◆ **ASSIGNMENT**:
Copy the lines below exactly, starting with the first and finishing with the one holding "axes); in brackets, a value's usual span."; do not copy the pictures.

● ● ●

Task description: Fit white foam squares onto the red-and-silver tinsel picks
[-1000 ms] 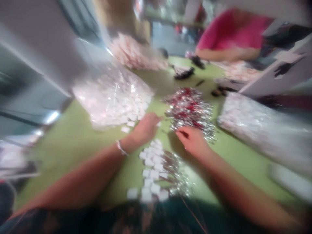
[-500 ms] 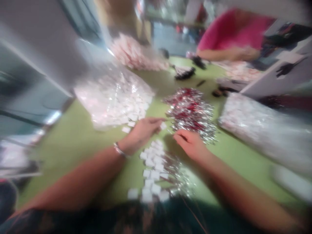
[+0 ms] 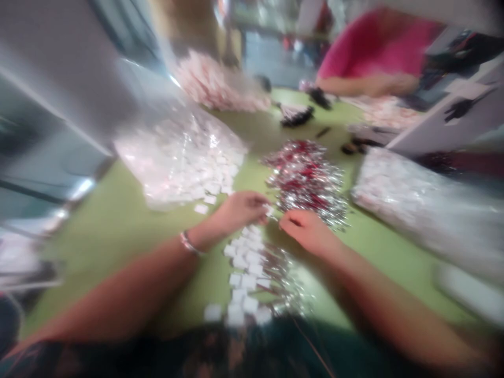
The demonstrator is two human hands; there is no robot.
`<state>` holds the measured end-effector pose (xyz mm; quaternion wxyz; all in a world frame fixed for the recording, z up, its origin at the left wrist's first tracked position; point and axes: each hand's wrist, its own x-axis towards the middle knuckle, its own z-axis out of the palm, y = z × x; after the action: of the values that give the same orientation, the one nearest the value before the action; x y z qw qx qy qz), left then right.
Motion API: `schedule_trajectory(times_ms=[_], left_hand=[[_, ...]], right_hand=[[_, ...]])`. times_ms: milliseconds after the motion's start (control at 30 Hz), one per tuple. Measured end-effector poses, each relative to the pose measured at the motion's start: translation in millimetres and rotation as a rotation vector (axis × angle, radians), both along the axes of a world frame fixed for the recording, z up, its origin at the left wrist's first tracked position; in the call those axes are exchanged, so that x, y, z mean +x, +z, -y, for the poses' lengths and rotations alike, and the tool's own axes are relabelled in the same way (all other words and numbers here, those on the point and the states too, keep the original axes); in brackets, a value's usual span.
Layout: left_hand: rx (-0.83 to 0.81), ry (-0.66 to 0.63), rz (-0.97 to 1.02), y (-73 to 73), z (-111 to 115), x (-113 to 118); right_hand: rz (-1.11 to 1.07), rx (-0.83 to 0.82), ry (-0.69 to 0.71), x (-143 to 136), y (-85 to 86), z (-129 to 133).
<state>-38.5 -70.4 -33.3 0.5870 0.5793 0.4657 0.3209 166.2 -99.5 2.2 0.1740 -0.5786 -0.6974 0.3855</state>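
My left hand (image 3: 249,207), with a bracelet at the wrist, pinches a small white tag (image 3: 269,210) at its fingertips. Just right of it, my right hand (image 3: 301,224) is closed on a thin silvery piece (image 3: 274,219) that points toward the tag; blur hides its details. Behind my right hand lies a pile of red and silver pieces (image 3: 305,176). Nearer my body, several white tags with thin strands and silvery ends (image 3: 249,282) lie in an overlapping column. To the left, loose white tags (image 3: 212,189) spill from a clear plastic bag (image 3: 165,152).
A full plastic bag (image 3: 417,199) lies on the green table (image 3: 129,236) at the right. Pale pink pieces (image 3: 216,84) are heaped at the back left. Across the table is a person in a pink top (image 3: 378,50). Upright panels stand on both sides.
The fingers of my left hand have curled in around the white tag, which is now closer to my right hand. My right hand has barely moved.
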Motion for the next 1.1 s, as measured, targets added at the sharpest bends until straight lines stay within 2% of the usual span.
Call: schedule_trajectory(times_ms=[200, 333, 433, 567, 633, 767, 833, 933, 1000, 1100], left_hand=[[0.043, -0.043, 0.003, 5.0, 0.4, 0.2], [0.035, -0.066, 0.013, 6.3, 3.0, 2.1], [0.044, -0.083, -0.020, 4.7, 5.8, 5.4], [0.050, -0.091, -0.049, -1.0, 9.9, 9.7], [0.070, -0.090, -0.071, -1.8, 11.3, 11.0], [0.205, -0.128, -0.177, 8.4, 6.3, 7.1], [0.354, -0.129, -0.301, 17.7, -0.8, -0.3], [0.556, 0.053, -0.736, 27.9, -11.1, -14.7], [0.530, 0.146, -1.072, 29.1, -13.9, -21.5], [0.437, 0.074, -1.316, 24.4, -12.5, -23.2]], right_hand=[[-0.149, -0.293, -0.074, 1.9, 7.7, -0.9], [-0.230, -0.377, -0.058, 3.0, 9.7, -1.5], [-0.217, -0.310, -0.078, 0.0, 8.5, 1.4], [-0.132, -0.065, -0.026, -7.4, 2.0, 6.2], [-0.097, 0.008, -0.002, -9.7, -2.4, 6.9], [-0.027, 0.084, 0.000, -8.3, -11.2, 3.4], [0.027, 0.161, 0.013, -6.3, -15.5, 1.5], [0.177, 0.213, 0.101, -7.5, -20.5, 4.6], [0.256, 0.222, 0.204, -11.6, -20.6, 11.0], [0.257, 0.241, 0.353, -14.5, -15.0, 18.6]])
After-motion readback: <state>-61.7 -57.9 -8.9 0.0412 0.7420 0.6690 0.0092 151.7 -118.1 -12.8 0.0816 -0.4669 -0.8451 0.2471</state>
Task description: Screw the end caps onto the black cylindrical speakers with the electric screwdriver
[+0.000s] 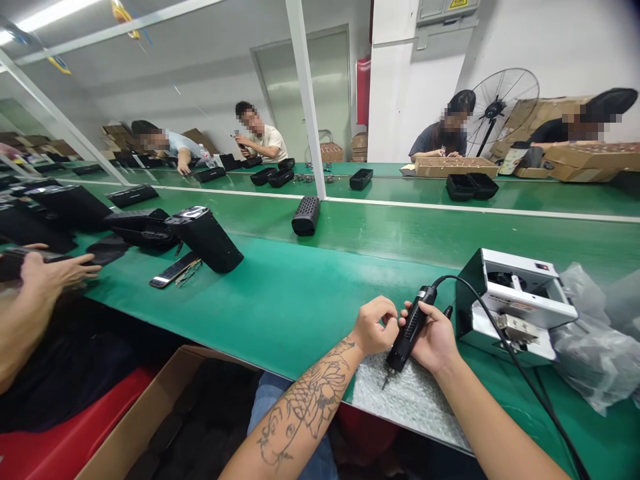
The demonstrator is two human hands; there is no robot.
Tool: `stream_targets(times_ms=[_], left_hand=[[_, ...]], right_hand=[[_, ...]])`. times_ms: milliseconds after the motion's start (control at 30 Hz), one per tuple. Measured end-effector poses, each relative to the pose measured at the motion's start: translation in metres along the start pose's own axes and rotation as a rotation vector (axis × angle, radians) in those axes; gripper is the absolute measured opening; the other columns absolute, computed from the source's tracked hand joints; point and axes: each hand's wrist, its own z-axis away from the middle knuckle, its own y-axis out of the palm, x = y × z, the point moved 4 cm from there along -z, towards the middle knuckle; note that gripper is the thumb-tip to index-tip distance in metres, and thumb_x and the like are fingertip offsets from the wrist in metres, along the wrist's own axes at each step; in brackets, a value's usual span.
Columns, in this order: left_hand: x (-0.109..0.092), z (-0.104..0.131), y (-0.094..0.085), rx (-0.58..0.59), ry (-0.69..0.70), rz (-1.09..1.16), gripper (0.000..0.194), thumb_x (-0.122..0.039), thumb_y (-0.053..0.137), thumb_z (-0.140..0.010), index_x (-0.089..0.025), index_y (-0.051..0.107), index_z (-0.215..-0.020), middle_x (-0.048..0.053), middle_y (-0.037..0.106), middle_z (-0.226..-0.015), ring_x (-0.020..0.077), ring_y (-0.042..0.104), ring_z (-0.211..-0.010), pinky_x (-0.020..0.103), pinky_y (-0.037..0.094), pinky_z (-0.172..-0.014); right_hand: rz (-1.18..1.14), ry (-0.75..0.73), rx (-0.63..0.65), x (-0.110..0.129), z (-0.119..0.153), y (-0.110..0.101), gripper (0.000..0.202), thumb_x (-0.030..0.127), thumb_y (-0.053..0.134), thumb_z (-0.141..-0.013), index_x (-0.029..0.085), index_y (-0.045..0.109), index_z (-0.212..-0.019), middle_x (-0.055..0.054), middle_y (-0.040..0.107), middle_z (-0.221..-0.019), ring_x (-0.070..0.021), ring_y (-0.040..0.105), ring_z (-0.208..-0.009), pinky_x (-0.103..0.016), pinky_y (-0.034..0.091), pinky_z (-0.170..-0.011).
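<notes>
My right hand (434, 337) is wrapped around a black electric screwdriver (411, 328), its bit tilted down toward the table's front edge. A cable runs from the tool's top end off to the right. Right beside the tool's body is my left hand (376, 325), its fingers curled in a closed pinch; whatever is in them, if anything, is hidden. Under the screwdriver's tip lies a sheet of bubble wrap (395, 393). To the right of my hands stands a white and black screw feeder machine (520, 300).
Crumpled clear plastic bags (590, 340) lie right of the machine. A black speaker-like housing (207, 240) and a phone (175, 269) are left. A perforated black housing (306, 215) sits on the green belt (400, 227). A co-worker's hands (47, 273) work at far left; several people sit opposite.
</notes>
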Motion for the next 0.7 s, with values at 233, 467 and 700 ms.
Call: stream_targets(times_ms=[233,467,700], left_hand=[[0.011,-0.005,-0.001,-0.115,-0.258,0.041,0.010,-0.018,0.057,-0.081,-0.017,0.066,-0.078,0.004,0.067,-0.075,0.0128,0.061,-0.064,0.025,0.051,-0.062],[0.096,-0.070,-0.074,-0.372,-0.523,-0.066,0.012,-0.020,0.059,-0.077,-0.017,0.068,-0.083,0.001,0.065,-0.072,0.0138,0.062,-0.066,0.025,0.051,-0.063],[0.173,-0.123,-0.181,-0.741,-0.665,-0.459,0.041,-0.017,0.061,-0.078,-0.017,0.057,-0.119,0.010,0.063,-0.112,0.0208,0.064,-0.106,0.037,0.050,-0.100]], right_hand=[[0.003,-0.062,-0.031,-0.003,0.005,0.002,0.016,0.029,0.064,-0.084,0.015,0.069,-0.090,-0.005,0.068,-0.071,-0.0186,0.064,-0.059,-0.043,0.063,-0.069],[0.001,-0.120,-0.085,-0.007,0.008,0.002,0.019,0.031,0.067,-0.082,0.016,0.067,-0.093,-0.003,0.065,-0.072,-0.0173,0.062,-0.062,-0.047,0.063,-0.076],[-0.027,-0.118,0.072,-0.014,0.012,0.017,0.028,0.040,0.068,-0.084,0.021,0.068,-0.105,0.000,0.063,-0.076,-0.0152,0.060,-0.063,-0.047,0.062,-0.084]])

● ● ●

◆ **EXERCISE OUTPUT**:
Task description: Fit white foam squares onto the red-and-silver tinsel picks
[-1000 ms] 
[-500 ms] 
[+0 ms] 
The demonstrator is two human hands; there is no robot.
`<state>` holds the measured end-effector pose (xyz mm; quaternion wxyz; all in a world frame fixed for the recording, z up, its origin at the left wrist's first tracked position; point and axes: each hand's wrist, its own x-axis towards the middle knuckle, its own z-axis out of the palm, y = z × x; after the action: of the values that give the same orientation, the one nearest the value before the action; x y z qw qx qy qz), left then right.
Motion API: `schedule_trajectory(times_ms=[_], left_hand=[[_, ...]], right_hand=[[_, ...]])`. times_ms: milliseconds after the motion's start (control at 30 Hz), one per tuple. Measured end-effector poses, each relative to the pose measured at the motion's start: translation in millimetres and rotation as a rotation vector (axis × angle, radians), both along the axes of a world frame fixed for the recording, z up, its origin at the left wrist's first tracked position; in the call those axes are exchanged, so that x, y, z mean +x, +z, -y, for the poses' lengths and rotations alike, and the tool's own axes are relabelled in the same way (all other words and numbers here, those on the point and the states too, keep the original axes); in brackets, a value's usual span.

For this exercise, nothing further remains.